AIM OF THE EXERCISE:
Copy the lines below exactly. No picture goes into the copy.

INFORMATION PROVIDED:
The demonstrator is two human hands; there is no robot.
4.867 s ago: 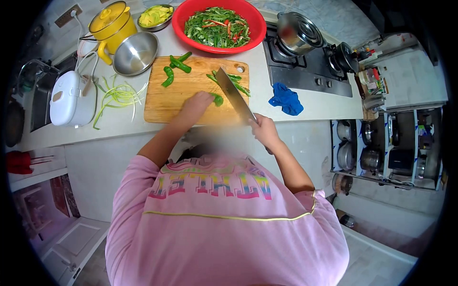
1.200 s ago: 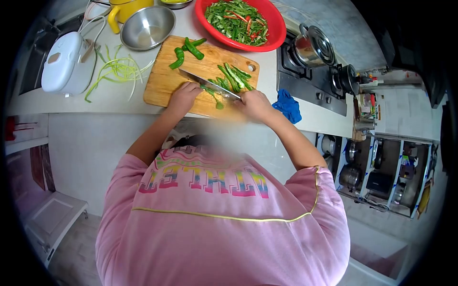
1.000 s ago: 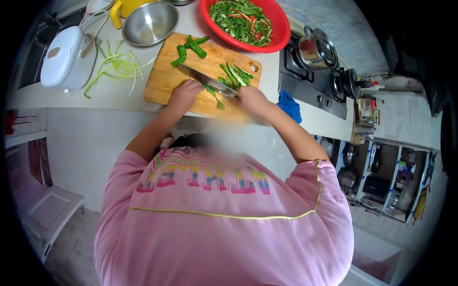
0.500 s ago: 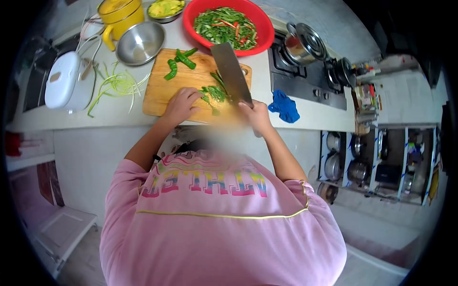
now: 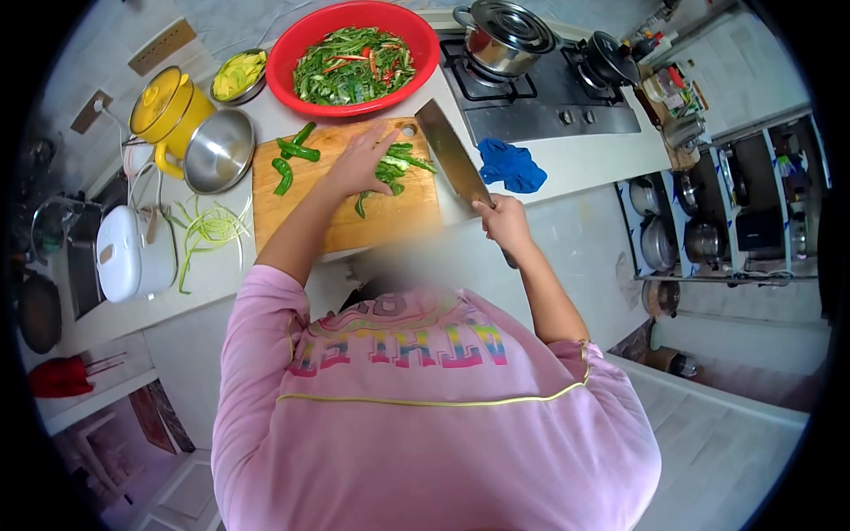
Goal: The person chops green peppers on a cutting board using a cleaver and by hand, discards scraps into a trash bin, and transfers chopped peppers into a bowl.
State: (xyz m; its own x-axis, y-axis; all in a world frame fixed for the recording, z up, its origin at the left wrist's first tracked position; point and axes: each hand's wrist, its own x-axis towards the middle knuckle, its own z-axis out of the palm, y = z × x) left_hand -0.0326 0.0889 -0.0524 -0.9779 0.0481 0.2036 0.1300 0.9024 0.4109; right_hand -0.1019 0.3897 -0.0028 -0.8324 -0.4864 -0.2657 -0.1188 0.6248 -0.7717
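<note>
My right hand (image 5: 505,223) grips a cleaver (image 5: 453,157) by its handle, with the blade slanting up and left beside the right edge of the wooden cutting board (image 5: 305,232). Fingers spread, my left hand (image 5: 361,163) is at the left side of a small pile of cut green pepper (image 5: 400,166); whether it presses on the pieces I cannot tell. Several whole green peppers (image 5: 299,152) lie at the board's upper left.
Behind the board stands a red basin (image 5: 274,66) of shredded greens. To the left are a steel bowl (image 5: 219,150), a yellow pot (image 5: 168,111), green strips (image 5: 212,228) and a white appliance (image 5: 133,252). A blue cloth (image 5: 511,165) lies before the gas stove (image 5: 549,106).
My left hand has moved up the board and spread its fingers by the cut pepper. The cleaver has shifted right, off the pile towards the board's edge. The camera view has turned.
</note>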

RESULT OF THE EXERCISE:
The demonstrator is two human hands; there is no robot.
4.867 s ago: 
1.200 s ago: 
1.000 s ago: 
0.500 s ago: 
now: 
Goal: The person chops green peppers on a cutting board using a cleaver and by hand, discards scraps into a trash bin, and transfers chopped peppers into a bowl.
State: (xyz m; its own x-axis, y-axis; all in a world frame fixed for the recording, z up, its origin at the left wrist's first tracked position; point and axes: each hand's wrist, its own x-axis towards the middle knuckle, its own z-axis out of the palm, y = z × x) left_hand -0.0326 0.0889 -0.0524 -0.9779 0.0481 0.2036 0.1300 0.9024 0.4109; right_hand -0.1019 0.3897 -0.0028 -0.8324 -0.4864 -0.2657 -0.1188 0.6248 -0.7717
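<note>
My right hand (image 5: 505,223) grips a cleaver (image 5: 453,157) by its handle, with the blade slanting up and left beside the right edge of the wooden cutting board (image 5: 305,232). Fingers spread, my left hand (image 5: 361,163) is at the left side of a small pile of cut green pepper (image 5: 400,166); whether it presses on the pieces I cannot tell. Several whole green peppers (image 5: 299,152) lie at the board's upper left.
Behind the board stands a red basin (image 5: 274,66) of shredded greens. To the left are a steel bowl (image 5: 219,150), a yellow pot (image 5: 168,111), green strips (image 5: 212,228) and a white appliance (image 5: 133,252). A blue cloth (image 5: 511,165) lies before the gas stove (image 5: 549,106).
My left hand has moved up the board and spread its fingers by the cut pepper. The cleaver has shifted right, off the pile towards the board's edge. The camera view has turned.
</note>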

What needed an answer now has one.